* **Your instructions**
Return only that part of the material below which starts with the line containing "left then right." and goes on through the line containing "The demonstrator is", restated exactly.

--- Supplied data Enclosed Below ---

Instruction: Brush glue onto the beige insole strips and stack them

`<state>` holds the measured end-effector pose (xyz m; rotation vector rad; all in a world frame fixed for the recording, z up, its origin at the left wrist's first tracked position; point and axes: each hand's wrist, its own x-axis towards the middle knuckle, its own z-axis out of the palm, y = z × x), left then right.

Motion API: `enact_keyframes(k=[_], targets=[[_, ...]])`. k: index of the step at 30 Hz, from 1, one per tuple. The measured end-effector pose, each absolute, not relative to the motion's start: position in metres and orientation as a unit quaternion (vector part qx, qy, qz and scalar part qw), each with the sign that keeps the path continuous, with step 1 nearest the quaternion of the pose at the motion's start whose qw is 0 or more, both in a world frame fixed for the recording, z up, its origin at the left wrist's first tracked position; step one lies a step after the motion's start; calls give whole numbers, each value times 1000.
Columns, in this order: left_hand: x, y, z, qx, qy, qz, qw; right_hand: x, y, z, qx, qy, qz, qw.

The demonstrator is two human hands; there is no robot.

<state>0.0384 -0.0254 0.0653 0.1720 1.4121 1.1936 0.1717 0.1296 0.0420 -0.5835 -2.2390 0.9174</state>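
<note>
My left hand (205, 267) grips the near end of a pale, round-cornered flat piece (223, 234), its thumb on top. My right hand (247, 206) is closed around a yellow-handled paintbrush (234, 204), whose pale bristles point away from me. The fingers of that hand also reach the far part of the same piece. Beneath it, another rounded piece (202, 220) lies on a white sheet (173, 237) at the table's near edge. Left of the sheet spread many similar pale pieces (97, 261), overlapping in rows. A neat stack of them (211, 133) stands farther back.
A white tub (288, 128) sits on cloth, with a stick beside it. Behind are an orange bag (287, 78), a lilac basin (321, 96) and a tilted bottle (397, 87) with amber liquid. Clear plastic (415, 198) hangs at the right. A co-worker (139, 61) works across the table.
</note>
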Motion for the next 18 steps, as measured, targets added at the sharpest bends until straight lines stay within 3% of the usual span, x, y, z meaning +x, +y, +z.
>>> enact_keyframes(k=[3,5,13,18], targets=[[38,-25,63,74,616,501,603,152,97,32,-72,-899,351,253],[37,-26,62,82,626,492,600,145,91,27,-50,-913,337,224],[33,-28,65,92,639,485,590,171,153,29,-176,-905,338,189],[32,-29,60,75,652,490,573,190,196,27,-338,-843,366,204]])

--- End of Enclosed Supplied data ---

* **Result below**
`<state>` holds the measured end-effector pose (xyz m; rotation vector rad; all in a world frame fixed for the recording, z up, its origin at the left wrist's first tracked position; point and axes: each hand's wrist, its own x-axis towards the middle knuckle, its own z-axis out of the palm, y = z × x), left then right.

Motion API: `enact_keyframes(k=[_], targets=[[_, ...]])`. k: index of the step at 30 Hz, from 1, one per tuple. The measured end-effector pose, each absolute, not relative to the motion's start: position in metres and orientation as a unit quaternion (vector part qx, qy, qz and scalar part qw), each with the sign that keeps the path continuous, with step 1 nearest the quaternion of the pose at the motion's start whose qw is 0 or more, both in a world frame fixed for the recording, z up, its origin at the left wrist's first tracked position; step one lies a step after the motion's start; calls give whole numbers, each value times 1000.
Columns, in this order: left_hand: x, y, z, qx, qy, qz, qw; right_hand: x, y, z, qx, qy, qz, qw.

The demonstrator is two human hands; there is no robot.

No more work remains for this exercise.